Atilio se asombró de que le estuvieran reconociendo sus dotes de adivino, pero el policía continuó:
—Como ya dije, este pueblo es chico y acá todos sabemos todo.
Atilio se esforzó por esconder el nuevo golpe al ego.
—Hay algunas personas que están siendo investigadas por zoofilia y lo nombraron a usted. Dicen que usted los instigó —informó el segundo oficial.
—¿Zoofilia? Ni siquiera sabía que eso era un delito.
—Sí. Lo metieron en la última ley de presupuesto.
—¿Y dicen que yo estoy cometiendo instigación a la zoofilia?
—Por ahora eso no es un delito, señor Rodríguez. Por eso sólo estamos conversando.
—No entiendo cómo puedo estar metido en esto. ¿Qué dice esta gente? ¿Que viene a leerse el futuro conmigo y yo les digo que tienen que salir a voltearse chanchos? Yo no puedo creer —gritó Atilio, agitado.
—Bueno, con calma, por favor, Rodríguez —indicó el primer oficial—. No son chanchos.
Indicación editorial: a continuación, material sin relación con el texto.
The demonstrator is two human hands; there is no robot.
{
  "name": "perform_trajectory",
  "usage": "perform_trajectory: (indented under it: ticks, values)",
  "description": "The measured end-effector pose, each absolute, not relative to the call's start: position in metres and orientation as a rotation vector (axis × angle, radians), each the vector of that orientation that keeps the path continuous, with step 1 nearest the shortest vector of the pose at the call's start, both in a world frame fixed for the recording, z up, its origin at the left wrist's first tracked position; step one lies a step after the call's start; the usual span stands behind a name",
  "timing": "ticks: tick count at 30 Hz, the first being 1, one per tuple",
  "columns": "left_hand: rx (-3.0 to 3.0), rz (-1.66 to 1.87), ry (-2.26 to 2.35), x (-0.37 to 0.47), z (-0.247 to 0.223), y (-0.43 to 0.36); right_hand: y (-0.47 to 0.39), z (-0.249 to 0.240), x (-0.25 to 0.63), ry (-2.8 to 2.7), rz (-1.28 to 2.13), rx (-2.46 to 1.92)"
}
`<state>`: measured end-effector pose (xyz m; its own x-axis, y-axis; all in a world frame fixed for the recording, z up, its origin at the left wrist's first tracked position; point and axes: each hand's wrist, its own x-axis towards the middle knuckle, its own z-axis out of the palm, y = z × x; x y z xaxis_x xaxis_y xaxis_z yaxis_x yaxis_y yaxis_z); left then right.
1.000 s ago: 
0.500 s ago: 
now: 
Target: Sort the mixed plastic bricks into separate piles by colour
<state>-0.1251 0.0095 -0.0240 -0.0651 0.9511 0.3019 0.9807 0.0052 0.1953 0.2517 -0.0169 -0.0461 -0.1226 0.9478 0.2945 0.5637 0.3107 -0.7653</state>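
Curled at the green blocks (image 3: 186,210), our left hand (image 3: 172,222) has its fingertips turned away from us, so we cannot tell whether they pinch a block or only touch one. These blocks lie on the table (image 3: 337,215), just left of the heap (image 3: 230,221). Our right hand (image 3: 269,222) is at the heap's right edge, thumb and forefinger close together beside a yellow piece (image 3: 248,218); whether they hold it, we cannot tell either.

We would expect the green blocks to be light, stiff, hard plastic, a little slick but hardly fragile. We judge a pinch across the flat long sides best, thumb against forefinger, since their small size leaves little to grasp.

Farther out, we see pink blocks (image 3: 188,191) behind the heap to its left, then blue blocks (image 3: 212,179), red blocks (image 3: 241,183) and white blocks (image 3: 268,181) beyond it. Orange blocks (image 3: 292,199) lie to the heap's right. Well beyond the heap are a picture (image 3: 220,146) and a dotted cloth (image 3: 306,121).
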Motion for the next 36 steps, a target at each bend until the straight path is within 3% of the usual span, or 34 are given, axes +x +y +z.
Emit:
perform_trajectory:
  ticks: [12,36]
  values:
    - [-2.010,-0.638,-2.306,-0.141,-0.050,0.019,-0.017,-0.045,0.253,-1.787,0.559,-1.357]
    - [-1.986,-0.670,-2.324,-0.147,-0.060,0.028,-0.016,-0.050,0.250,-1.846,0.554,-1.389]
—Lo que sea, chanchos, vacas, caballos, es lo mismo, ¡era un ejemplo! ¿Cómo voy a andar instigando a la gente a cometer zoofilia? No sé ni cómo defenderme más allá de decir lo absurdo que me parece todo esto. ¿Me puede dar algún dato, aunque sea, a ver si encuentro dónde estuvo el malentendido? Porque otra cosa que un malentendido no puede ser.
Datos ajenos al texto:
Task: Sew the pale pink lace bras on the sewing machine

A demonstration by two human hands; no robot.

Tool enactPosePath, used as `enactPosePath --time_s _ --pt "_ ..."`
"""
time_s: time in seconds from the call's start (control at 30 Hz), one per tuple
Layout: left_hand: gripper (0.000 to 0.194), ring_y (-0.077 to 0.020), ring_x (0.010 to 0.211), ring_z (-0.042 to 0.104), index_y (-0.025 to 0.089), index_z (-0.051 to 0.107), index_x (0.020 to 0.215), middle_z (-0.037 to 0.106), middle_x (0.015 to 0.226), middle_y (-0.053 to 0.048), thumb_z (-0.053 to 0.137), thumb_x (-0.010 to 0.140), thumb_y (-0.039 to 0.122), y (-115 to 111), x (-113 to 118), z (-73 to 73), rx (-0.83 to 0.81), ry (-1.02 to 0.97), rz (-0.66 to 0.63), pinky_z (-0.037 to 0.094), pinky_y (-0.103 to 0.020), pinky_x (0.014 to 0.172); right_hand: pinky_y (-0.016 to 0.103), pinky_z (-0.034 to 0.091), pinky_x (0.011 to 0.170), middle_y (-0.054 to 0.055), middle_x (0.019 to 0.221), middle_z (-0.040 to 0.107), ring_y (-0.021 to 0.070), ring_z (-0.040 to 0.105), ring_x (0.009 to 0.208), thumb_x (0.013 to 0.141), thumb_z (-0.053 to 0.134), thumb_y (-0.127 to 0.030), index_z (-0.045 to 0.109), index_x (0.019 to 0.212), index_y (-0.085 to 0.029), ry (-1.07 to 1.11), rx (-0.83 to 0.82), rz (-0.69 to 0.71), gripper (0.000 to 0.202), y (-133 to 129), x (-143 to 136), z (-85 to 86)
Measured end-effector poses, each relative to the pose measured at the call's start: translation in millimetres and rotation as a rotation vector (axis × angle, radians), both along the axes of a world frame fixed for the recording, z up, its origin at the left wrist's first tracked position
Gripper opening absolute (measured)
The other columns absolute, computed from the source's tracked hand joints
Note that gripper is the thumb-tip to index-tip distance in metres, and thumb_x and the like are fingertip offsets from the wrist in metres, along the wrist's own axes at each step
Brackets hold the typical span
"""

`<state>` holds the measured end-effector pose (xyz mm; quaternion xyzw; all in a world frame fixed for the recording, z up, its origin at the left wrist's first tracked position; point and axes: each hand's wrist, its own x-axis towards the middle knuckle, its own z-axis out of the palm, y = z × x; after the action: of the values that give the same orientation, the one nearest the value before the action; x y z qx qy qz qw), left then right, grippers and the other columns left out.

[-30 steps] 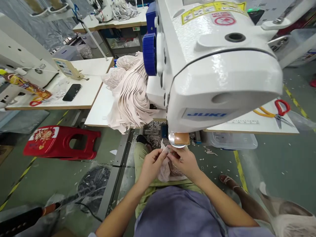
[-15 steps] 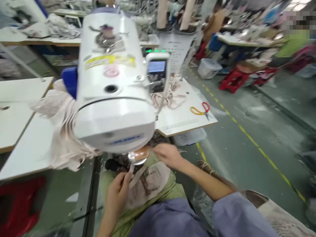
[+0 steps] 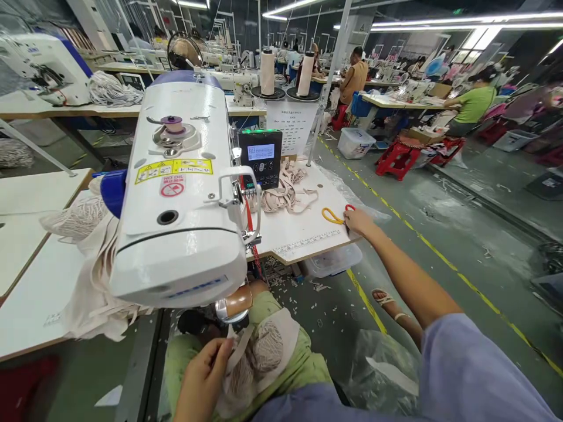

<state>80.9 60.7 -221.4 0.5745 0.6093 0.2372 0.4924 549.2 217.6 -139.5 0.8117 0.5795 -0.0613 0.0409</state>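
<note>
My right hand is closed around the red-handled side of the scissors, which rest at the right edge of the white sewing table. My left hand pinches the end of a beige fabric strip above my lap. Beige fabric with bundled strips lies across my green trousers. The white sewing machine stands over the work, and its lower end hides part of the area before my knees.
Beige fabric pieces hang at the left of the machine. Loose strips lie beside the control panel. Two thread cones stand behind. A plastic bin and red stools are on the floor; people sit farther back.
My right hand has moved from near the machine's lower end, right and up to the scissors, and taken hold of them. My left hand still pinches the strip. The view has tilted upward.
</note>
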Motion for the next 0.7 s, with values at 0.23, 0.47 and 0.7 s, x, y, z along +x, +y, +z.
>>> enactPosePath --time_s 0.23,0.47,0.7 --pt "0.056 -0.0183 0.061 0.052 0.019 0.066 0.073 0.06 0.063 -0.001 0.048 0.081 0.071 -1 11 7.6 0.03 0.001 0.057 0.04 -0.025 0.057 0.035 0.051 0.095 0.013 0.117 0.069 0.0214 0.065 0.108 0.097 0.038 -0.011 0.059 0.13 -0.015 0.155 0.017 0.19 0.039 14 -42 -12.6" --pt "0.065 -0.0225 0.068 0.064 0.016 0.072 0.09 0.07 0.071 -0.006 0.046 0.079 0.075 3 5 1.6 0.049 0.009 0.024 0.052 -0.027 0.062 0.048 0.028 0.117 0.015 0.156 0.036 0.0351 0.03 0.145 0.077 0.07 -0.025 0.047 0.145 -0.017 0.223 -0.001 0.525 0.073 23 -60 -13.7" --pt "0.064 -0.0275 0.094 0.072 0.02 0.074 0.091 0.077 0.096 -0.008 0.045 0.081 0.077 3 7 -7.2 0.142 0.027 0.066 0.057 -0.03 0.083 0.041 0.051 0.099 0.013 0.131 0.061 0.025 0.062 0.113 0.089 0.067 -0.033 0.061 0.127 -0.021 0.263 0.2 0.732 0.04 9 -101 -16.3"
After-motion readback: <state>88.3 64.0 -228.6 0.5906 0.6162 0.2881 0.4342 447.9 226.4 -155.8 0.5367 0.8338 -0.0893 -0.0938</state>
—Eh... de acuerdo, pero usted no lo supo por mí. La situación involucra a animales de la granja de Sánchez. Ahí a la entrada, a medio kilómetro por la ruta.
Atilio se quedó pensando.
—¿Ese que se instaló hace poco, donde era el campo del Tano Borelli? ¿El que puso un criadero de... animales poco comunes para nosotros?
—Ese mismo.
Atilio se paró, decidido, y abrió la puerta.
—Gracias, oficiales. Pueden irse. Pierdan cuidado: voy a dejar de decirles a mis clientes que, en el amor, el futuro les depara un encuentro con una vieja llama.